Problem description :: Find the line containing "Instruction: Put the" in the listing below. Repeat it exactly, along with each following line up to and including the one containing "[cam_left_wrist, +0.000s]".

Dataset excerpt ::

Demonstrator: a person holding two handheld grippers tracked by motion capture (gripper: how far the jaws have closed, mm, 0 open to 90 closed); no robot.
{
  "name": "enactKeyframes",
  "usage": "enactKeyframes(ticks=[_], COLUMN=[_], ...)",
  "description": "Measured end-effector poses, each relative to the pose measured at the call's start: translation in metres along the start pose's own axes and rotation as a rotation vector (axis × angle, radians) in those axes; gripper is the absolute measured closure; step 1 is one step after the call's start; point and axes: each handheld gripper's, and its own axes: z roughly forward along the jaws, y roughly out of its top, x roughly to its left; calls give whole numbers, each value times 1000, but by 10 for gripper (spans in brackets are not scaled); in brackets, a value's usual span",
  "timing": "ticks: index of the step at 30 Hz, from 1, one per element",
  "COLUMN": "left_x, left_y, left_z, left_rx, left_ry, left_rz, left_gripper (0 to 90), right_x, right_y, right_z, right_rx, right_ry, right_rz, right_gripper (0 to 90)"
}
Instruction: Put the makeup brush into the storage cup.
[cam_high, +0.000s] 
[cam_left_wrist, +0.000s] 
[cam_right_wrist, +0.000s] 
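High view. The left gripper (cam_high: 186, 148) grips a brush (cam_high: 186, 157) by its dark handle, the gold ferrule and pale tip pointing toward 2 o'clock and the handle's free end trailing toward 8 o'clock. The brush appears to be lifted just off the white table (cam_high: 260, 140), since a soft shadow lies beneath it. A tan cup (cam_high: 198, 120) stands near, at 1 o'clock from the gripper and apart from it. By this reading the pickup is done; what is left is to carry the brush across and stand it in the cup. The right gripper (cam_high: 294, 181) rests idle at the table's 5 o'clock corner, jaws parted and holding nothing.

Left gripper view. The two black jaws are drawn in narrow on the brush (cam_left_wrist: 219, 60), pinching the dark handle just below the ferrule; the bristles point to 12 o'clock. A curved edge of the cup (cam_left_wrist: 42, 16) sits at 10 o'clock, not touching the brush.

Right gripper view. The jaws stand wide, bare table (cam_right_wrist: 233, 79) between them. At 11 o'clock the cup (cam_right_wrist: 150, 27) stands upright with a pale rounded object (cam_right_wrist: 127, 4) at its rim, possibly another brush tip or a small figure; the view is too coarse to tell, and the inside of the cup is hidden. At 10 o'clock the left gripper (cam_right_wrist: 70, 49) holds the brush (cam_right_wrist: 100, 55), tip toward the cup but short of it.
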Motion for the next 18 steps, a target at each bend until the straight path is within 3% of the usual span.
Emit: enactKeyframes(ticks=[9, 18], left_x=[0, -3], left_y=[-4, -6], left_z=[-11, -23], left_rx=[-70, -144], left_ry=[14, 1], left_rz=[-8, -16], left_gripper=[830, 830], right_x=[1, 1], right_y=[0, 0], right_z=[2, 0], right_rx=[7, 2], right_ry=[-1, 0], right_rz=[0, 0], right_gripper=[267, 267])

Exercise answer ::
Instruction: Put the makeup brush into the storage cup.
[cam_high, +0.000s] 
[cam_left_wrist, +0.000s] 

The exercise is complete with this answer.